### ACTION ITEM
Find the line below with "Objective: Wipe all". Print it and every line after it exactly, through the last line, leaving out the pictures.

== Segment start ==

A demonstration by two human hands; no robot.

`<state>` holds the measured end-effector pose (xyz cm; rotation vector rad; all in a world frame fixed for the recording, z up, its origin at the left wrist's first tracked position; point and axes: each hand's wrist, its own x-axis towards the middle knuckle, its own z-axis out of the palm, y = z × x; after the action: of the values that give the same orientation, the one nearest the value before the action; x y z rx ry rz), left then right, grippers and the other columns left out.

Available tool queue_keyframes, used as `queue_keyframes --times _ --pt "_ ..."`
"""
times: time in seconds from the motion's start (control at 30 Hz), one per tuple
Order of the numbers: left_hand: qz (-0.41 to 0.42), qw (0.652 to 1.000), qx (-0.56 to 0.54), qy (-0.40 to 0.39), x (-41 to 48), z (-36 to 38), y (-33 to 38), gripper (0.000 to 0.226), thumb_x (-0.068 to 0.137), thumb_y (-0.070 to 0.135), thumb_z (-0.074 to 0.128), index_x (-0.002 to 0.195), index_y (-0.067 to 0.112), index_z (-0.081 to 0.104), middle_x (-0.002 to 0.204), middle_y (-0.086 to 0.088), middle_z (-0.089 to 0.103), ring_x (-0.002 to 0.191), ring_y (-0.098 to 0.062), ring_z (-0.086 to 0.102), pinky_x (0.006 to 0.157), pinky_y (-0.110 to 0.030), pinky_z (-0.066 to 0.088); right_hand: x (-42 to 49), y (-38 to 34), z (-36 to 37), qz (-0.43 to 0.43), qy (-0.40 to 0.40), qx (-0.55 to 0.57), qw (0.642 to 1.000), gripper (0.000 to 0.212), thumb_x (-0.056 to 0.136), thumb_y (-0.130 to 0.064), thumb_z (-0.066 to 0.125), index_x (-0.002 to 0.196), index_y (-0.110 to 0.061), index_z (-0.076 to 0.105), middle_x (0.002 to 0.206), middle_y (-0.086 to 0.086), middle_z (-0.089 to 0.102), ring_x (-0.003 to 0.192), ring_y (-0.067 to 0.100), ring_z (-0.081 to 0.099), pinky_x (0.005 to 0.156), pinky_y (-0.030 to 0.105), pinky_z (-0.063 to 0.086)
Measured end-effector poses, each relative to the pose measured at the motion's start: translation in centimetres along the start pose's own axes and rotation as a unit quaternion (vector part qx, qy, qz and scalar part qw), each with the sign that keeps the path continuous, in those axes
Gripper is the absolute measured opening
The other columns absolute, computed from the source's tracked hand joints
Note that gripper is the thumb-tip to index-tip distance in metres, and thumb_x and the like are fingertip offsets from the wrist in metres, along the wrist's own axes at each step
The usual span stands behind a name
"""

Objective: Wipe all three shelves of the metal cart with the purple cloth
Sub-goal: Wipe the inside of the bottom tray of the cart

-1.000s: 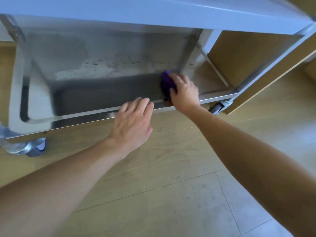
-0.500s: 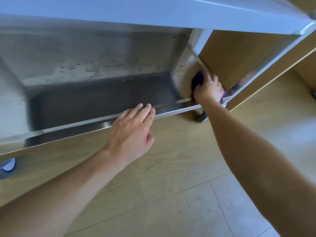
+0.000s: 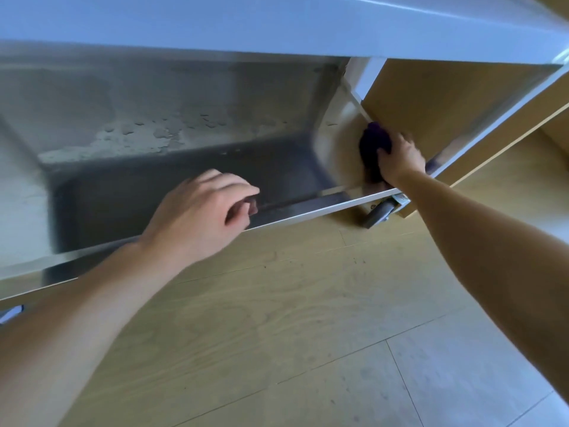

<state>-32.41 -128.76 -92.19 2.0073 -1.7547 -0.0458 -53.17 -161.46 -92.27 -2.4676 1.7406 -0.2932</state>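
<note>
cloth [image 3: 374, 143] has slid right, into the corner of the bottom shelf [image 3: 184, 180] at 2 o'clock.
right hand [image 3: 400, 161] grips it there; left hand [image 3: 197, 217], loosely curled, holds nothing; patch [image 3: 138, 140] at 10 o'clock looks unwiped.

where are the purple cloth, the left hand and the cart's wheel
purple cloth [image 3: 371, 144]: head view, on its bunched part above the fingers
left hand [image 3: 192, 220]: head view, on the back of the hand
wheel [image 3: 378, 214]: head view, on the dark caster's side

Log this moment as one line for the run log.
step: bottom shelf wipe | right hand: holds purple cloth at right end | left hand: by front rim, contact unclear
</note>
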Motion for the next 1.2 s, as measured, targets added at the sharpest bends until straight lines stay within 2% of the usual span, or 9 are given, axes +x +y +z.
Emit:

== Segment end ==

### TASK RESULT
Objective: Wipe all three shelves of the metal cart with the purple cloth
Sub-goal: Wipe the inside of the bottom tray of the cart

-1.000s: 
-0.500s: 
+0.000s: 

<state>-32.41 -128.76 -92.19 2.0073 -1.7547 -0.0458 -53.17 -161.46 -92.27 -2.4676 1.7406 -0.2932</state>
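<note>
cloth [image 3: 374, 143] has slid right, into the corner of the bottom shelf [image 3: 184, 180] at 2 o'clock.
right hand [image 3: 400, 161] grips it there; left hand [image 3: 197, 217], loosely curled, holds nothing; patch [image 3: 138, 140] at 10 o'clock looks unwiped.

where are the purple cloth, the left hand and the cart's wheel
purple cloth [image 3: 371, 144]: head view, on its bunched part above the fingers
left hand [image 3: 192, 220]: head view, on the back of the hand
wheel [image 3: 378, 214]: head view, on the dark caster's side

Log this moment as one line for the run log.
step: bottom shelf wipe | right hand: holds purple cloth at right end | left hand: by front rim, contact unclear
</note>
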Motion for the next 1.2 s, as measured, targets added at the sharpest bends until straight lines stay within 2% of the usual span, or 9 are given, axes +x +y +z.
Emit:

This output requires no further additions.